After two or three months of this, they left. Months later I walked through a part of the compound I normally don’t need to pass through and saw they had set up shop there. It’s an out-of-the-way corner of the property. Someone must have forced them to move. They’re still right outside apartment windows but no longer in the middle of a lane of through-traffic nor by the hotel, leading me to believe that they were forced to move not because they’re noisy but because they were in the way. Anyone familiar with China will understand that’s the more likely reason. People generally aren’t thoughtful about noise, but being in the way of traffic draws attention (usually by means of noise: horns).
I feel bad for calling him a dickhead, even if it was only to myself, but it’s what was in my heart in the moment.
But once inside, a clean and orderly apartment is presented. The slight incline of the land makes it so that on other side of the apartment the yangtai windows open onto new landscaping of shrubs, roses, and small trees where feral cats roam. There is a thin strip of cement that runs under the windows and along the bottom of the building’s walls. The cats use that as their main road, hidden behind six feet of shrubs from the greater world beyond.
After the shrubs is a paved alleyway and parking area of the apartment compound, and on the opposite side of the alley is a hotel on the left and a plastic surgery clinic on the far right.
The windows are enclosed on the outside by a cage of metal bars as an anti-intruder measure. That’s where the prison feel comes in. Bars on the windows, cement walls. Low ceilings. If it really were in a prison it would be an opulent cell, one fit for a mafia boss. As a regular living space, it is utilitarian.
My cell, my bunker. Hide in my prison cell. Hunker down in my bunker. I don’t do much socializing or traveling. I stay home to write and study, smoke cigars and watch TV, cook and exercise. Sometimes the phrase “my container of time and space” passes through my mind when in there for hours or even days without leaving. It’s not China. It isn’t my home country.
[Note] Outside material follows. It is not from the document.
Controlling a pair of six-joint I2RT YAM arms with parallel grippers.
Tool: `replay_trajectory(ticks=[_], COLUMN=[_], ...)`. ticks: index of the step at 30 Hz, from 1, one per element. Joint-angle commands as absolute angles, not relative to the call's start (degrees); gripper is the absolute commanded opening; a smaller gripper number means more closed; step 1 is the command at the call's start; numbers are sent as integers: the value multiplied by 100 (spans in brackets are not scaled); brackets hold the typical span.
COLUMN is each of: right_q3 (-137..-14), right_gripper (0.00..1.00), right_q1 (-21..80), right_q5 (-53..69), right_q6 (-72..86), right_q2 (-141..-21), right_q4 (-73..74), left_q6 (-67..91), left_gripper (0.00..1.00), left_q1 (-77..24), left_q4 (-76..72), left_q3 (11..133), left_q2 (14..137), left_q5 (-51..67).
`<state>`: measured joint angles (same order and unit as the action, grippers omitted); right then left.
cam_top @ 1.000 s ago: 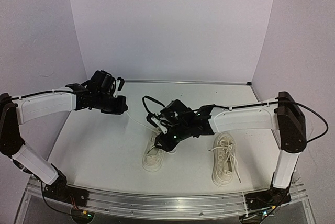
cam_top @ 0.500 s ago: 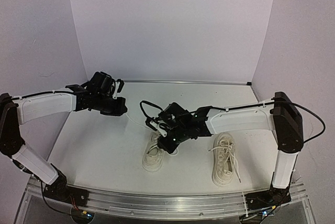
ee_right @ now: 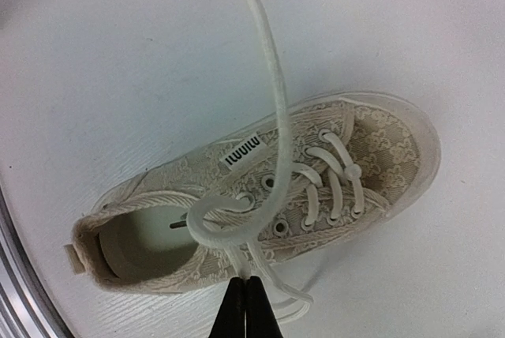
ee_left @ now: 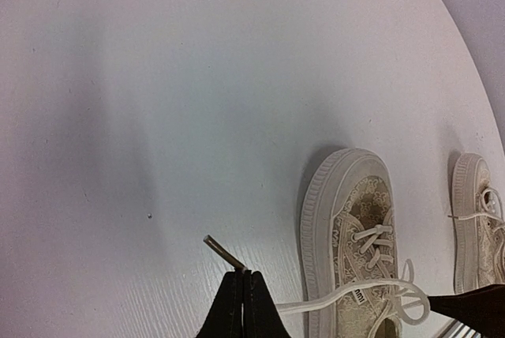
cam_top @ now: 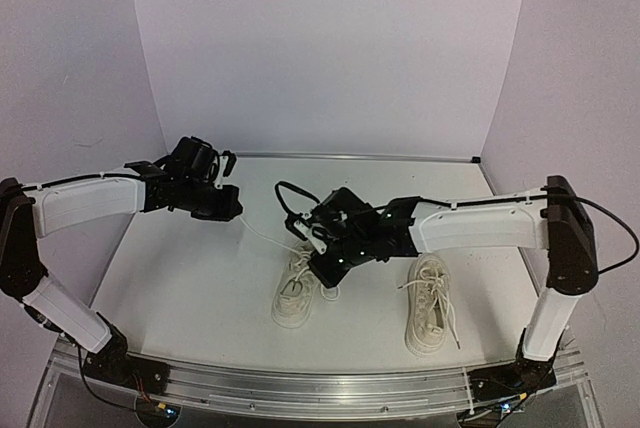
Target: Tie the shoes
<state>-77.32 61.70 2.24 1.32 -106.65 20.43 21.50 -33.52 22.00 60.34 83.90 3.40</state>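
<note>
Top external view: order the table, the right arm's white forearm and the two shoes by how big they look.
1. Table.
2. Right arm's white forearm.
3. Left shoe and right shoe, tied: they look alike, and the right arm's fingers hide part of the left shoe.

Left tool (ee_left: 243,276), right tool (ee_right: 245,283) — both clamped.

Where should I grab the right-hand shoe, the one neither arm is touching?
Probably the heel end of the right-hand shoe, pinched across its side walls, coming straight down from above. It sits sole-down with its opening facing up. Its loose laces sprawl over the middle and off one side, so the heel looks clearest.
</note>
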Motion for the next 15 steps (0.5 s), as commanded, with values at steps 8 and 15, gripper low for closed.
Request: replay_trajectory(ticks=[8,15], right_q3=[-7093,-6325], right_gripper=[0,0], right_q1=[5634,4538], right_q5=[-238,138], right_q6=[794,1396], right_q2=[-9805,-9530], right_q4=[2061,1688], left_q6=[2145,2107], left_gripper=[0,0], left_q1=[-3305,-3297], left_q4=[2157,2167], left_q3=[6207,6222], left_q2=[8342,8412], left_q5=[335,372])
The cage goes out about a foot and a half from the window, which gives tenants a small area to hang clothes or put their ashtrays for puffing cigarette smoke to the outside. In my area of the cage, a discarded yellow construction worker’s helmet sits. It was here when I moved in, upside down and full of old rain water. I washed it and put it back out there properly with its topside up. This is a place of work. When I pass by on my way back from work I identify my place by it. It marks my world inside the cage and gives me the first pang of relief at coming home.
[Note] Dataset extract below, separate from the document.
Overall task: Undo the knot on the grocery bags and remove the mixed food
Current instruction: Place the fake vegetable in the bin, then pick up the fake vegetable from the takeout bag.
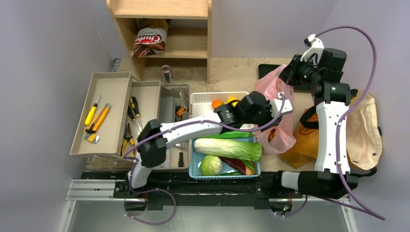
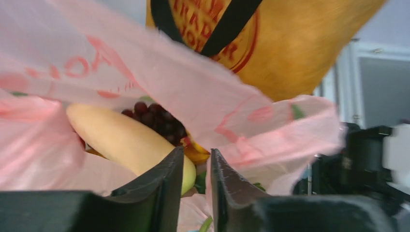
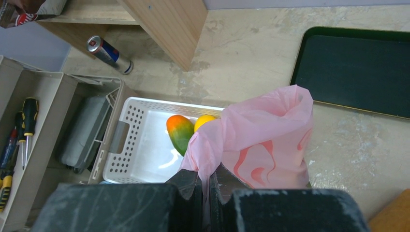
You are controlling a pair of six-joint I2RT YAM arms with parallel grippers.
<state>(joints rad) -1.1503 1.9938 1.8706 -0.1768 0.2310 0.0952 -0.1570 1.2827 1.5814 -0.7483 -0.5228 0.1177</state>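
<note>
The thin pink bag (image 1: 284, 131) stands right of the baskets, against the brown Trader Joe's paper bag (image 1: 302, 143). My right gripper (image 1: 289, 75) is shut on the pink bag's top edge (image 3: 261, 140) and holds it up. My left gripper (image 1: 280, 107) is at the bag's mouth. In the left wrist view its jaws (image 2: 197, 151) stand slightly apart, with pink film (image 2: 193, 92) along the right finger. Inside lie dark grapes (image 2: 155, 118), a pale long daikon (image 2: 121, 137) and something orange-yellow. The paper bag (image 2: 290, 43) is behind. No knot shows.
A blue basket (image 1: 193, 170) holds napa cabbage (image 1: 227, 148), a round green cabbage (image 1: 211, 165) and red meat. A white basket (image 3: 145, 145) holds a mango and an orange. Tool trays (image 1: 104, 113) are at left, a shelf, a can (image 1: 167, 73) and a dark tray (image 3: 353, 72) at the back, a beige tote (image 1: 365, 126) at right.
</note>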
The yangtai is a space for quiet contemplation. I regard the flowers and shrubs outside, the cleanliness of the windows and sills, my beizi of coffee or tea in mornings, its shape and steam in the incoming sun. There is extra gratitude on non-smoggy days, and even more gratitude on rare occasions of seeing a cloud.
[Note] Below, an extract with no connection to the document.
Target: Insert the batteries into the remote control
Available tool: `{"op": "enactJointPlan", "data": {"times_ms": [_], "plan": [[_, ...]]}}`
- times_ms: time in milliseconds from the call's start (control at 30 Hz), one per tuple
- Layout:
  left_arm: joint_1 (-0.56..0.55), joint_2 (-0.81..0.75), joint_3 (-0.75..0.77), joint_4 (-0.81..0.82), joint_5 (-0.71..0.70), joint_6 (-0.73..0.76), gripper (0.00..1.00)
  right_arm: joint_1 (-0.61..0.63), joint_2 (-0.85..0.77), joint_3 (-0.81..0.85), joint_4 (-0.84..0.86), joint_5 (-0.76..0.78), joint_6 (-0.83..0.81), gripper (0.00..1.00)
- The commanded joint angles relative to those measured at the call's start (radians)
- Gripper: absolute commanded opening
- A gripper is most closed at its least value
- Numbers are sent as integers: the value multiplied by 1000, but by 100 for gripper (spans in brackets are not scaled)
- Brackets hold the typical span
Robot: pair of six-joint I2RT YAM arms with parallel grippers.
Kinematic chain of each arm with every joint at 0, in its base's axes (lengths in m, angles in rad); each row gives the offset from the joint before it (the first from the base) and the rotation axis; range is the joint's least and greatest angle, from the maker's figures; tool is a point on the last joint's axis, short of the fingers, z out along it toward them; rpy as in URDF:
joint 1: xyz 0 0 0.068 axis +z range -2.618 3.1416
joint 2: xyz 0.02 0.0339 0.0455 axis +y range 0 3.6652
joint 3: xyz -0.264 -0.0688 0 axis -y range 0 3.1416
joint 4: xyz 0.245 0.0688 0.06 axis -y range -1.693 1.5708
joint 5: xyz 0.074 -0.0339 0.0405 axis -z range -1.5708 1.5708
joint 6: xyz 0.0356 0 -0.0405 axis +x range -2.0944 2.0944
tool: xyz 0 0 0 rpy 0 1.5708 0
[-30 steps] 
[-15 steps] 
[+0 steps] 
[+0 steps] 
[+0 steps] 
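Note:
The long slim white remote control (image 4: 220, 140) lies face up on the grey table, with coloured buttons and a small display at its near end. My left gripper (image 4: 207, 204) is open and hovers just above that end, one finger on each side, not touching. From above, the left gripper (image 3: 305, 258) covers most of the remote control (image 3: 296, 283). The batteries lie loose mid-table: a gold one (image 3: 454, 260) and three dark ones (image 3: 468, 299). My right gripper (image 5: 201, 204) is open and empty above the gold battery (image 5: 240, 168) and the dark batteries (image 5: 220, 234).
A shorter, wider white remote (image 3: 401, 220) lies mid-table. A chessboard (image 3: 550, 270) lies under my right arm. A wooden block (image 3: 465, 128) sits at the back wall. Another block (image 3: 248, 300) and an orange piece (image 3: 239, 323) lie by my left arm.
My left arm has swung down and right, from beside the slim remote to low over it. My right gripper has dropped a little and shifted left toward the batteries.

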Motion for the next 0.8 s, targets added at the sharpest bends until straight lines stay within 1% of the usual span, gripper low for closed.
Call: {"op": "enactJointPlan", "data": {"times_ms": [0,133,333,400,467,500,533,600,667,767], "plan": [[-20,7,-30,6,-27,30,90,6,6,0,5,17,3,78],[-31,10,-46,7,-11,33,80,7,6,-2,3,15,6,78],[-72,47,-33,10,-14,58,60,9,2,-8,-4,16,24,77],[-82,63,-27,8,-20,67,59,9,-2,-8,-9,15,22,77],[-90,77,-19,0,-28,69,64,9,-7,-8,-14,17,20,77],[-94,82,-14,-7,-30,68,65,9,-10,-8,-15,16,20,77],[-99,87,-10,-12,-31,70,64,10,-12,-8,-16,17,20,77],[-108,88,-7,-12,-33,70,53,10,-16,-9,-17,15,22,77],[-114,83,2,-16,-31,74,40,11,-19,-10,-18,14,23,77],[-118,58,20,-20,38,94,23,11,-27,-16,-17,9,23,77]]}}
I put two wardrobes in there, making my available space to sit in repose even smaller. It blocks the views of passersby so they can’t stare at me and ruin my yangtai time. Otherwise they’d gape blankly. I see nosy people looking up and down at the building’s windows every day as they walk by. If they do spot you, they stare mindlessly, no expression. I hide in there behind the small trees and bushes of the outside landscaping. I make crude jokes about the people going by. I ogle the women and bitch about the spitting men. But mostly I enjoy the solace and the fresh air when it’s available. It’s my only redoubt from the crush of Beijing and the insipid CGTN job. I am 100% in my own space in there.